Analysis: Israel fighting ghost of Lebanon

SAN FRANCISCO CHRONICLE
Sunday, January 4, 2009

Matthew Kalman, Chronicle Foreign Service

Jerusalem - As Israel rolled its forces across the border into Gaza and began its ground war on Saturday, Hamas leaders scornfully said the Israelis were playing right into their hands.

"The Zionist enemy is advancing toward the trap we have prepared for them," Qassam Brigades, the Hamas military wing, boasted in a statement.

"Gaza will be your cemetery, and you have no choice but to end the aggression and lift the blockade," added Hamas spokesman Ismail Radwan.

The derision contained in those taunts may reflect false bravado. But it also underscores a central issue underlying the Gaza conflict and Israel's position: The Jewish state has lost a large measure of its capacity to intimidate and control its regional enemies, a new vulnerability that dates back to the stalemate with Lebanon's Hezbollah militia in 2006.

"Israel believes its deterrence was lost in that war, and Israel's current campaign against Hamas should be seen as an effort to regain that deterrence.
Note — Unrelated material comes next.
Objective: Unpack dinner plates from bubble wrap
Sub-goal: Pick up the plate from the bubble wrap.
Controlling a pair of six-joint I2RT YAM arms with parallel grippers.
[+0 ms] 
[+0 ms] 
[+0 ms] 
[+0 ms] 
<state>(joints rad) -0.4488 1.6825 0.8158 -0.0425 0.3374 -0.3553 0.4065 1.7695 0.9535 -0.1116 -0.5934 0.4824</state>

Israeli military officials believe that if Hamas feared Israel, they would not be firing rockets at Israeli towns," said David Makovsky, director of the Washington Institute's Project on the Middle East Peace Process.

"The legacy of Israel's inconclusive 34-day war with Hezbollah in 2006 hovers over Israel's current military operations in Gaza," he said.

Even Hezbollah leader Hassan Nasrallah mocked Israel in recent days, telling Palestinians they are experiencing a rerun of his group's monthlong conflict with Israel, offering them an analysis of Israel's battle plan and strategy for victory.

"What is happening today in Gaza is not similar but identical to what happened in July of 2006," Nasrallah said in a speech last week. "It is the same choices, the same battle, the same conspiracies, and God willing there will be the same outcome."

Nasrallah said Israel is trying to establish a foothold in Gaza, just as it did in Lebanon, to be used as a bargaining chip if the U.N. Security Council finally intervenes.

To judge from their public statements after the ground operation began on Saturday, Hamas has yet to be deterred after a week of air strikes that have wreaked havoc in Gaza, killing more than 480 people and injuring an estimated 2,750 - most of them Hamas members and their families.

Since the air attacks began, Hamas militants have bombarded southern Israel with more than 400 rockets - including dozens that extended deeper into Israel than ever before, according to the Israeli military.

For its part, Israel has yet to clearly express what it expects to achieve by sending in thousands of ground troops backed by tanks and helicopter gunships.

Addressing reporters in a televised briefing Saturday night, Israeli Defense Minster Ehud Barak put the aims of "Operation Cast Lead" in simple but vague terms.

"The aim is to stop hostile activity from Gaza against the citizens of Israel and to bring about a fundamental change in the situation in the south," Barak said. "We seek peace. We have gritted our teeth for a long time. But the time has come to do what needs to be done. To give our citizens what is appropriate for every citizen in the world, peace and quiet, and to remove as far as possible the threat for the foreseeable future."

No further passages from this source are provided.